• [Exercise aim] Provide only the number of lines in the records where "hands" appears.

• [Supplied records]

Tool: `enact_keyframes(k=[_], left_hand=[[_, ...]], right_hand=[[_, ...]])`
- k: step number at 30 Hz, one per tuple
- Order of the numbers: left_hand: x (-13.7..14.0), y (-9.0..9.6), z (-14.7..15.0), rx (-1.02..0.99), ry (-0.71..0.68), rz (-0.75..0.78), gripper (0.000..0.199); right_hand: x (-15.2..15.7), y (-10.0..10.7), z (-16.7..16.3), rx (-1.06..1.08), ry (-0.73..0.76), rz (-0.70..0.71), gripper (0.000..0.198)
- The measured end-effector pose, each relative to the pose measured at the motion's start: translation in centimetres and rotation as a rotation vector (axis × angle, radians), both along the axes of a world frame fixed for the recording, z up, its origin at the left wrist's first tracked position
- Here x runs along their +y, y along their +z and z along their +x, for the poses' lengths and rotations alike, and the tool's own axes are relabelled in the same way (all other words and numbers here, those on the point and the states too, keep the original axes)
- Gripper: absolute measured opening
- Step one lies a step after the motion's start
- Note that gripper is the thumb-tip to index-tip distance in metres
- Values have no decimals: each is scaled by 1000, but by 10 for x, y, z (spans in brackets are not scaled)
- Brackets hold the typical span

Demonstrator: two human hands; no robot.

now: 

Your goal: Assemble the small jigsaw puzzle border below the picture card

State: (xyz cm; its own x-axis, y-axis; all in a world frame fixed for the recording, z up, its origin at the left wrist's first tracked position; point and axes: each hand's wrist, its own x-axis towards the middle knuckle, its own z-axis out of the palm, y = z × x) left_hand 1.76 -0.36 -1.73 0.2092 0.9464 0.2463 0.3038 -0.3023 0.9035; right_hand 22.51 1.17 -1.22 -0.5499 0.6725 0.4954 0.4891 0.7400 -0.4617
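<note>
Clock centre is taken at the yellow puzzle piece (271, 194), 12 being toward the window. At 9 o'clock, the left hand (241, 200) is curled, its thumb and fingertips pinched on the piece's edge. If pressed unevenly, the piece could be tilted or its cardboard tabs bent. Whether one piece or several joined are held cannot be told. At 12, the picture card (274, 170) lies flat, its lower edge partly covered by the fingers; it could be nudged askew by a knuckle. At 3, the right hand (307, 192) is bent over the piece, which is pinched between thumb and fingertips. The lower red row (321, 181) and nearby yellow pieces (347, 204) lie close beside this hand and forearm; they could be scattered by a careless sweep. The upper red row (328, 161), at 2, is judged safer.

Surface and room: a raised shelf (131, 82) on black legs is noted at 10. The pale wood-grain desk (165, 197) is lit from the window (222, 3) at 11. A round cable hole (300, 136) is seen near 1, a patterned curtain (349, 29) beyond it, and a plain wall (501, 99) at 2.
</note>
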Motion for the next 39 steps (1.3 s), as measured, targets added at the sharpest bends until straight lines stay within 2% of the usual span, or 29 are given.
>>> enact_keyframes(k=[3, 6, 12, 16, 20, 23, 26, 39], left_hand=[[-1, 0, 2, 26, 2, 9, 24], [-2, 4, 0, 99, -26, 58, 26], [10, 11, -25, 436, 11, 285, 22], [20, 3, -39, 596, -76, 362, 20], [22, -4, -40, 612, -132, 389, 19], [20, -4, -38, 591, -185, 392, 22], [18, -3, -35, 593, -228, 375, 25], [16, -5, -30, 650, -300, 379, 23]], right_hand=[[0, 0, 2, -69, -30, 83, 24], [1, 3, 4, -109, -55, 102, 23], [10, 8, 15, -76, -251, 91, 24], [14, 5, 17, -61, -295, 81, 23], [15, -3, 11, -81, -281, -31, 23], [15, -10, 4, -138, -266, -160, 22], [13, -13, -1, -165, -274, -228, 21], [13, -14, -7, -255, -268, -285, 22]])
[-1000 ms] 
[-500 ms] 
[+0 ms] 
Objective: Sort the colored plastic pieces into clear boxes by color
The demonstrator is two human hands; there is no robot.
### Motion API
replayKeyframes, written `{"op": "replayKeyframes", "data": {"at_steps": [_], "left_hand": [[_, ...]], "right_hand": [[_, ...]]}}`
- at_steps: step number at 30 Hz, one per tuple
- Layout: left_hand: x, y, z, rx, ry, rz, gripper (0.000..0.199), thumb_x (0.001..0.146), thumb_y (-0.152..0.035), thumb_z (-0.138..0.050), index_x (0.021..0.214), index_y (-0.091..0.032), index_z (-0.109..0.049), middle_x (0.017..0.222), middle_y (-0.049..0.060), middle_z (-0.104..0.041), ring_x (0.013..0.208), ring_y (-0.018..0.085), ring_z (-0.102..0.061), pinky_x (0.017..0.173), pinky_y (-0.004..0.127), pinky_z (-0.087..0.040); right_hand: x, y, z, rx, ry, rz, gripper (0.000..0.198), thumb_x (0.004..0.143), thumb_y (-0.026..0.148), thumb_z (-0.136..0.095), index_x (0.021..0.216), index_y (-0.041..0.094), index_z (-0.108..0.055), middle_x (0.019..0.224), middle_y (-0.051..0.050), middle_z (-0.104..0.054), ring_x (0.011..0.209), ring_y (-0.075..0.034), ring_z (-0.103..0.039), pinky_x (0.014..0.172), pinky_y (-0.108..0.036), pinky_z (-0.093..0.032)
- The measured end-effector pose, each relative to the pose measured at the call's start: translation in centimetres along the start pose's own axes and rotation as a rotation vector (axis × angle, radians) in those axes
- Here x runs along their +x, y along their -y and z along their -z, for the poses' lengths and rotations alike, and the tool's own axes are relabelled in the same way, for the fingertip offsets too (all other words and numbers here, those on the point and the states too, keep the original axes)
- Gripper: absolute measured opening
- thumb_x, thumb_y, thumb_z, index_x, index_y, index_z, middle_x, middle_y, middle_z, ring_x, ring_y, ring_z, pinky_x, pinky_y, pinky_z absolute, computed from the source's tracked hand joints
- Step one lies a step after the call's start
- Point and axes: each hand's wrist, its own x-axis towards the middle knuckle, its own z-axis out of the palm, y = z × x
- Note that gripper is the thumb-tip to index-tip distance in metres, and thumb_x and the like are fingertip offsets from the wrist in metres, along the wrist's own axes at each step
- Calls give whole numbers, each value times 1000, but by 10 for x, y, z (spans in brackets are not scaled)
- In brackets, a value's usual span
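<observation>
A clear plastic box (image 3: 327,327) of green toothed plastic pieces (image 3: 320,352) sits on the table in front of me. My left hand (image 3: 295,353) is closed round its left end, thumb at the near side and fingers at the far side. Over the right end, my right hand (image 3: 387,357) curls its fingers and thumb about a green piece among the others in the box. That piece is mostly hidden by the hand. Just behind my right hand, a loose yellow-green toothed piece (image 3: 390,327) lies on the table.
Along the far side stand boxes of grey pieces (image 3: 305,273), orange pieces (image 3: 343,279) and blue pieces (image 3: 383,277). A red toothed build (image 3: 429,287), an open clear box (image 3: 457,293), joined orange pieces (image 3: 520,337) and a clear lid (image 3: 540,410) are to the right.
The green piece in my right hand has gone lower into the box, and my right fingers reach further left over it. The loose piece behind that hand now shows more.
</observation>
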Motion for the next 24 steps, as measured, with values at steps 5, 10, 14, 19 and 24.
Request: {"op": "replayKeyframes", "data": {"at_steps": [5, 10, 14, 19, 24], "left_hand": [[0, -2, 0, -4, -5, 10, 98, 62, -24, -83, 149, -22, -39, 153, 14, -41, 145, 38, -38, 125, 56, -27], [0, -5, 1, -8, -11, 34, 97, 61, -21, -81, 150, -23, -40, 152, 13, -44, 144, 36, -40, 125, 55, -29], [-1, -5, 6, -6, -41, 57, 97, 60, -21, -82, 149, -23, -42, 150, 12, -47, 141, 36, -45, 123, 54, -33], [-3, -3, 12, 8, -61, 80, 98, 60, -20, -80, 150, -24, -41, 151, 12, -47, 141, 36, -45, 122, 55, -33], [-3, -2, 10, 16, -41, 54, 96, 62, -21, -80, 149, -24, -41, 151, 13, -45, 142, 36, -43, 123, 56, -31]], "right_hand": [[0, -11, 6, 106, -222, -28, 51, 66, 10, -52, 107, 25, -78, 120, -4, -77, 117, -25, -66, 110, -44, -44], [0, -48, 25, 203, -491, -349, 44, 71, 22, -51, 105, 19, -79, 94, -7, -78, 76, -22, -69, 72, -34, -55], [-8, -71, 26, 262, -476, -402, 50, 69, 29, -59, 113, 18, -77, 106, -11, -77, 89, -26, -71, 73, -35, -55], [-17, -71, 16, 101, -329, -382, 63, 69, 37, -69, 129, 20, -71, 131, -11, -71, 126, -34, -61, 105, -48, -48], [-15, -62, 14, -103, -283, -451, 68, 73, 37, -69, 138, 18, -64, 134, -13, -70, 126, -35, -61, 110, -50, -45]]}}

• [Exercise solution] 2